Event: Travelling Wave Workshop - Université Paris Cité (Paris, France)

Author: Salvatore Giancani 

Summary: The different visual areas process visual information of different nature and complexity, depending by the stage of processing. Early visual areas encode for retinotopic position, orientation preference and ocular dominance, while higher-level areas encode for color, shape, direction of movement and information related to binocular disparity. All these features are mapped orderly on the cortex. In early visual areas such as V1 and V2, the response to stationary stimuli is well documented: a stimulus in one position, with one orientation, one color, and one direction will activate a specific region located in the intersection of constraints of the visual cortical maps. However, if non stationary stimuli are used (moving stimulus, rotating stimulus, etc.), the cortical response becomes complex and will generate a trajectory of activation in the visual maps. For instance,: appearing dots in sequence, at certain temporal delay and spatial gap, can give the perception of a single moving dot in space. This is commonly called long range apparent motion (lrAM) stimulus, and we have a poor knowledge of how such motion information is encoded by visual areas. Motion information is supposedly specifically integrated at higher-level area MT but lrAM has barely been tested . Hedges et al (2011) have designed a global motion stimuli, as lrAM, composed of locally drifting stimuli. They showed that V5/MT encodes information only related to the locally drifting component of the motion, not the global component. However, the global motion is dominant in perception. This result is contradictory with the notion that MT would process all categories of motion.
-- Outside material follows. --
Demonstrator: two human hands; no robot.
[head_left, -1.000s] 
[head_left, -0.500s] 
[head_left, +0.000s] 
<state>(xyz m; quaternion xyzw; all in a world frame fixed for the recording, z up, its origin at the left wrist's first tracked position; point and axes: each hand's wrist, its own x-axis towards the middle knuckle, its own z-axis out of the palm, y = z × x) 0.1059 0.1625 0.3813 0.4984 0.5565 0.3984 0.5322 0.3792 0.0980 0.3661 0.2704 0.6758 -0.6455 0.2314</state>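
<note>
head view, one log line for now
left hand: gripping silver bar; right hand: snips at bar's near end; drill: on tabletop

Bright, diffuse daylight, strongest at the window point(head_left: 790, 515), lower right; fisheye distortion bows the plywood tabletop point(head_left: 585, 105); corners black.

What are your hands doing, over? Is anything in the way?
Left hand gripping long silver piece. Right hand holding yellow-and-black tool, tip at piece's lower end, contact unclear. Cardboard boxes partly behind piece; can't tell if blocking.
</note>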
Although explored the role of early visual areas (Chemla 2019), the processing of lrAM by higher level areas seems to be unclear (V2-V4). Trying to answer this open question, the presentation  proposes to work with lissencephalic marmosets. In fact, the brain surface free of cerebral convolutions grants an optical access to the whole visual brain, allowing an investigation at mesoscopic scale of the presence of travelling waves all over the areas: Muller et al. (2014) showed how travelling waves resulting from a single appearing dot stimulus play a role in inter and intra areal communication, keeping precise phase relations among macaque’s primary and secondary visual areas. It is still unknown the presence and the possible role of such waves across and within the other areas: marmoset model would allow to lead this investigation.